Dataset content -
◆ ◆ ◆
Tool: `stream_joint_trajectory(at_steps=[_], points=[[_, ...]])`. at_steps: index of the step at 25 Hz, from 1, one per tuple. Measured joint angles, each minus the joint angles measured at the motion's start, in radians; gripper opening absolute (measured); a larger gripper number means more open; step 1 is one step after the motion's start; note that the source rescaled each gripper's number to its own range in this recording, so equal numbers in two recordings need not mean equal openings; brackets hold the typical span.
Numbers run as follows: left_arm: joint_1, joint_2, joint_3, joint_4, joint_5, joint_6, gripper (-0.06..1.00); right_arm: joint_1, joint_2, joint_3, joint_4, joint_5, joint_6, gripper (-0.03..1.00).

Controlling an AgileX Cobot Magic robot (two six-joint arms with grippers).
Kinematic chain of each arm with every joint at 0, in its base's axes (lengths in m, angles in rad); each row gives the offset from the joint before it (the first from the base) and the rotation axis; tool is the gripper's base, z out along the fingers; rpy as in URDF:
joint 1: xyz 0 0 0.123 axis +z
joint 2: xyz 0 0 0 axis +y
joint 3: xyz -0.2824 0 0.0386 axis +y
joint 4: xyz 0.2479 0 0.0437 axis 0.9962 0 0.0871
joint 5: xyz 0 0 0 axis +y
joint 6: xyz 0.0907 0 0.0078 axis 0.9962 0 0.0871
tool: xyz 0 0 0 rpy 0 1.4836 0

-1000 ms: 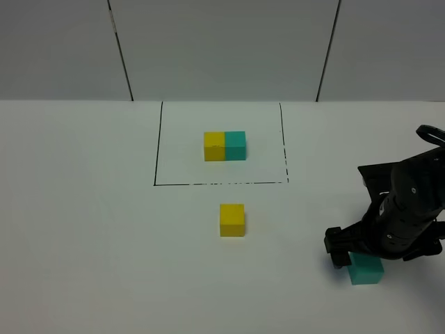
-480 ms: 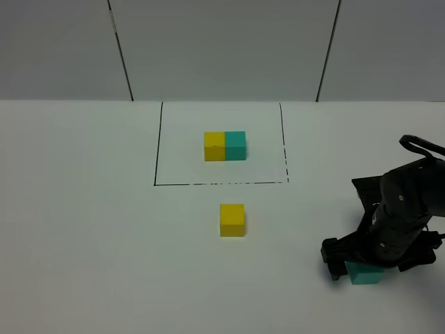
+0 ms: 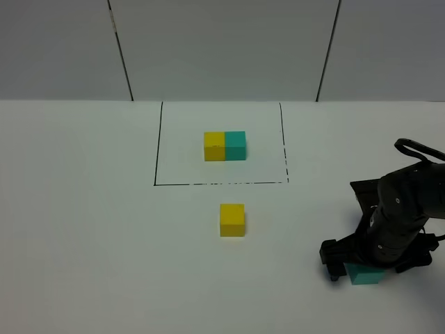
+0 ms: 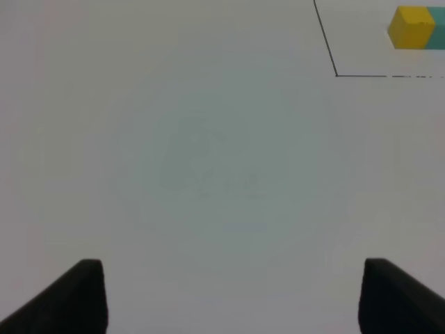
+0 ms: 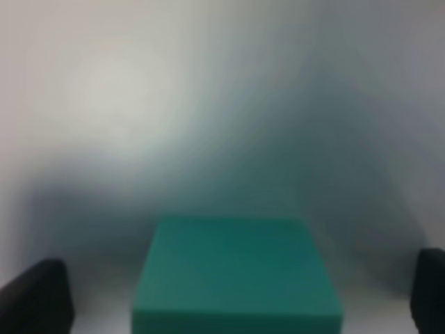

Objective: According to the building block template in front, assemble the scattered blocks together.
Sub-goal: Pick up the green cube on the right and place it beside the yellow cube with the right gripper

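One teal cube (image 5: pixel 236 275) sits inside spread right claw (image 5: pixel 229 306), untouched.

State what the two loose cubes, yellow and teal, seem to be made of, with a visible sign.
The yellow cube looks like painted wood or foam: matte, no glare, crisp edges. The teal cube seems the same: even colour, no shine, though blurred.

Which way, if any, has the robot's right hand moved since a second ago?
Yes: the right hand has dropped down around the teal cube, covering more of it.
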Motion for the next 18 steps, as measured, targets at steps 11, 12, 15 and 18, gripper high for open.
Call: stream_joint_trajectory(at_steps=[11,12,15,18], points=[[0.0,0.0,0.0,0.0,0.0,0.0,0.63,0.0,0.0,0.0,0.007,0.007,0.002,0.63],[0.0,0.0,0.0,0.0,0.0,0.0,0.63,0.0,0.0,0.0,0.009,0.015,0.002,0.58],[0.0,0.0,0.0,0.0,0.0,0.0,0.63,0.0,0.0,0.0,0.011,0.031,0.002,0.33],[0.0,0.0,0.0,0.0,0.0,0.0,0.63,0.0,0.001,0.0,0.011,0.046,0.002,0.0]])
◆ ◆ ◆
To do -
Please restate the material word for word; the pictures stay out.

Worked solution -
Tool: `stream_joint_trajectory(at_steps=[_], points=[[_, ...]])`. at_steps: index of the step at 25 Hz, from 1, one per tuple. Measured joint angles, each minus the joint angles measured at the motion's start, in radians; gripper opening absolute (measured); a larger gripper number means more open; step 1 is one step after the motion's start; note that the source rescaled each gripper's number to its own range in this recording, so equal numbers in two recordings need not mean equal openings; brackets hold the typical span.
Numbers run as follows: left_arm: joint_1, joint_2, joint_3, joint_4, joint_5, joint_6, gripper (-0.06..1.00); right_arm: joint_1, joint_2, joint_3, joint_4, joint_5, joint_6, gripper (-0.03..1.00).

Controlling an AgileX Cobot Magic robot (two six-joint arms with grippers).
Kinematic chain of each arm with every joint at 0, in its base's axes (lengths in m, angles in rad); each row gives the offset from the joint before it (the first from the base) and the rotation axis; tool is the gripper's base, z out along the fingers; rpy as in URDF:
joint 1: xyz 0 0 0.123 axis +z
joint 2: xyz 0 0 0 axis +y
joint 3: xyz -0.2824 0 0.0386 axis +y
joint 4: xyz 0.2479 0 0.0437 axis 0.9962 0 0.0871
joint 5: xyz 0 0 0 axis +y
joint 6: xyz 0.0907 0 0.0078 axis 0.9962 0 0.0871
tool: xyz 0 0 0 rpy 0 1.4836 0

-1000 ms: 
-480 ms: 
+0 ms: 
+0 ms: 
+0 ms: 

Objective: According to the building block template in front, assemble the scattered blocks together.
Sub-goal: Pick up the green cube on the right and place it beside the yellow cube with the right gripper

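One teal cube (image 5: pixel 236 275) sits inside spread right claw (image 5: pixel 229 306), untouched.

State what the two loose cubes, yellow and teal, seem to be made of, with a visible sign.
The yellow cube looks like painted wood or foam: matte, no glare, crisp edges. The teal cube seems the same: even colour, no shine, though blurred.

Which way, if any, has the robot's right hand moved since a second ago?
Yes: the right hand has dropped down around the teal cube, covering more of it.
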Motion for the next 18 steps, as measured, targets at steps 11, 12, 15 and 18, gripper high for open.
Call: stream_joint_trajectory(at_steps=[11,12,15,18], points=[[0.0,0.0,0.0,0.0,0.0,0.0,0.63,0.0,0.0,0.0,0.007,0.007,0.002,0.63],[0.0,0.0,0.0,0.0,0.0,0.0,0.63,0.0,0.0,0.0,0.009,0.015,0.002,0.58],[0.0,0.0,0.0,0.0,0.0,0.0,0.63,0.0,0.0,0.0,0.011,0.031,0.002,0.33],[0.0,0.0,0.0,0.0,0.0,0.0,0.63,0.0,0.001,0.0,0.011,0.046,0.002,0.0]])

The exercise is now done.